__Activity__
Find and copy every line in the records that includes the string "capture".

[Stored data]
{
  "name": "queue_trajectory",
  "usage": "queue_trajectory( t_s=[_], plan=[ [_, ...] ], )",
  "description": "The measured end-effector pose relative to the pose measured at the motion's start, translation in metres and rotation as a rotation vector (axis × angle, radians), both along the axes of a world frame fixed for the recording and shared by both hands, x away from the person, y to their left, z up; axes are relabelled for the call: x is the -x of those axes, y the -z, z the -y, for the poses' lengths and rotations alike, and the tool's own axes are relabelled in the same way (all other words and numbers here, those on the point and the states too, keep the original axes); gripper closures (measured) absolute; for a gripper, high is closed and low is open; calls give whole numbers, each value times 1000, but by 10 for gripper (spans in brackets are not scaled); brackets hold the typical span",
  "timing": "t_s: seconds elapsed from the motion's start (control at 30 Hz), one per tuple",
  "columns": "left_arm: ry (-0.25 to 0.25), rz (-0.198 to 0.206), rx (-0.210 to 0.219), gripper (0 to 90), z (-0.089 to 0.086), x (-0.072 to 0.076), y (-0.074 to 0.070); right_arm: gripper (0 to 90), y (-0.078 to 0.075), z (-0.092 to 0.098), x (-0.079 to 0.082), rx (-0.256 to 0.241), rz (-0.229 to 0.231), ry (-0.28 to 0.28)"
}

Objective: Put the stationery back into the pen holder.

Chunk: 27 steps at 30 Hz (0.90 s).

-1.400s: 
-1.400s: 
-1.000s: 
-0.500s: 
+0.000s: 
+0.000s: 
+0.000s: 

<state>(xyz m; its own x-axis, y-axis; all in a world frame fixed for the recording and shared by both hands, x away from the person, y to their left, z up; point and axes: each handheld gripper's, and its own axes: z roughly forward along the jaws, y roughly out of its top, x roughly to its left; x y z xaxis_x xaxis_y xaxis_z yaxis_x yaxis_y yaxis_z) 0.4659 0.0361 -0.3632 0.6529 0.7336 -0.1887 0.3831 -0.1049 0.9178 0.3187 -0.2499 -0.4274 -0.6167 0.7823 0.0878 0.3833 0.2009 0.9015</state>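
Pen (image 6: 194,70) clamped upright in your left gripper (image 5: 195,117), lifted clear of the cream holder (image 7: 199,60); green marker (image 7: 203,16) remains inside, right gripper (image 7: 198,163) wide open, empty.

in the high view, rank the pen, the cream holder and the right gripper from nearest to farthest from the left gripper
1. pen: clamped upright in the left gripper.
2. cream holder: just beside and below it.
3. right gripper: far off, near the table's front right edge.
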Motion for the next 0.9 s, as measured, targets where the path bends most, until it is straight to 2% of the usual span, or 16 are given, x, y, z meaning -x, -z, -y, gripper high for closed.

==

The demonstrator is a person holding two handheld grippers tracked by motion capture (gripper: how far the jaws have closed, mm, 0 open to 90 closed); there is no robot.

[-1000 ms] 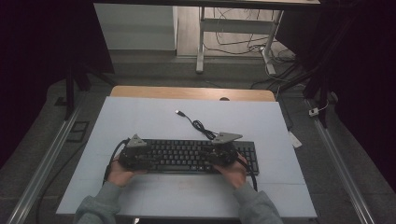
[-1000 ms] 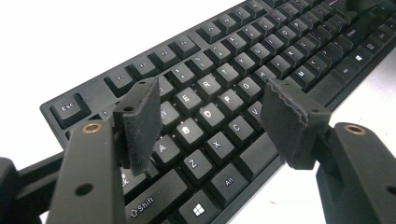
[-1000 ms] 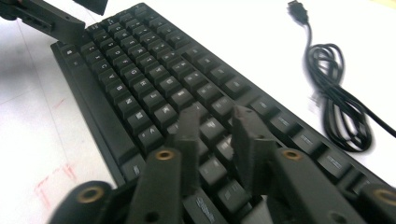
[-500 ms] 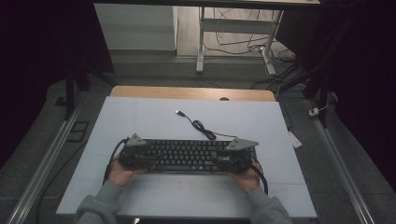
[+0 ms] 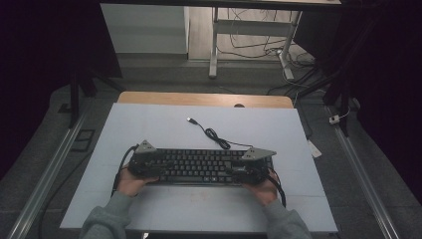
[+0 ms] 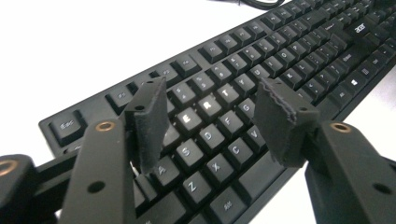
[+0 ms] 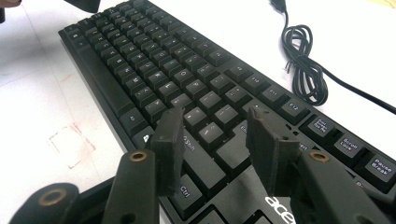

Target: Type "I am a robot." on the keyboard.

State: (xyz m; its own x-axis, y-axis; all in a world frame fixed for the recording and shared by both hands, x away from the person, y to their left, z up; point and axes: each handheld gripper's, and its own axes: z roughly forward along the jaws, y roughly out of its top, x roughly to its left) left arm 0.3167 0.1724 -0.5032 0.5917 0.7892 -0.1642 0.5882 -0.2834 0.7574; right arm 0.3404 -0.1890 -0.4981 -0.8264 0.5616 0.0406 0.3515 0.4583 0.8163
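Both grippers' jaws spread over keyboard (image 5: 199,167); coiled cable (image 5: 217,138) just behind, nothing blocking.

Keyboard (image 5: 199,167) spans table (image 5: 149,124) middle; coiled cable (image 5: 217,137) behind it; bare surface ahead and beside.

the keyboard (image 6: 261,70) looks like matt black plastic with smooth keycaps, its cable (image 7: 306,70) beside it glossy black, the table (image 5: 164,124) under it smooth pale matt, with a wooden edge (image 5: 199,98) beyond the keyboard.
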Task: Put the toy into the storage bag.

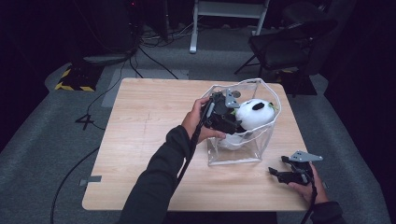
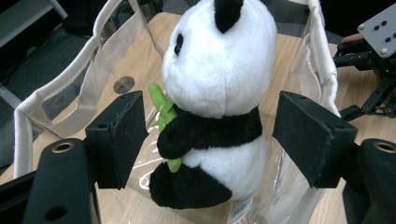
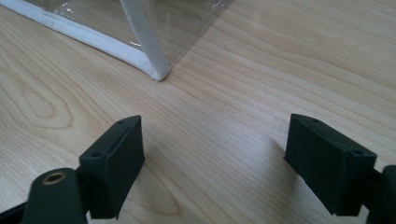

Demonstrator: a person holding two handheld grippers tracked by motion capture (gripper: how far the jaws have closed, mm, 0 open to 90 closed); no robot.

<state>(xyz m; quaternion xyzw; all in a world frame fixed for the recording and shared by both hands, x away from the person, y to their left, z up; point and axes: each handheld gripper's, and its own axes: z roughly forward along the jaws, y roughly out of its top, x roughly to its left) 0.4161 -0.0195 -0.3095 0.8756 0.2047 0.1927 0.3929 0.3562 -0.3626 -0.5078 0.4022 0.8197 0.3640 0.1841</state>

__Response to this task__
The demonstrator is a person holding two handheld grippers tracked by motion capture (gripper: how far the jaws have closed, mm, 0 open to 90 closed); there is no robot.
Demonstrator: a person holding two handheld grippers tracked by motion capture (gripper: how far the jaws have closed, mm, 0 open to 90 closed); no robot.

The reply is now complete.